#### TASK:
Nothing but the lines from the one with "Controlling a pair" through the final line of the listing should appear in the answer, each copied exactly.
• • • • • • •
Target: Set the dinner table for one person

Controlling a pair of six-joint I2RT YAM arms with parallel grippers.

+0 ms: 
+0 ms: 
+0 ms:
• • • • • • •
#### ANSWER SPACE:
Controlling a pair of six-joint I2RT YAM arms with parallel grippers.

+0 ms: 
+0 ms: 
+0 ms:

This output is complete, and the exercise is done.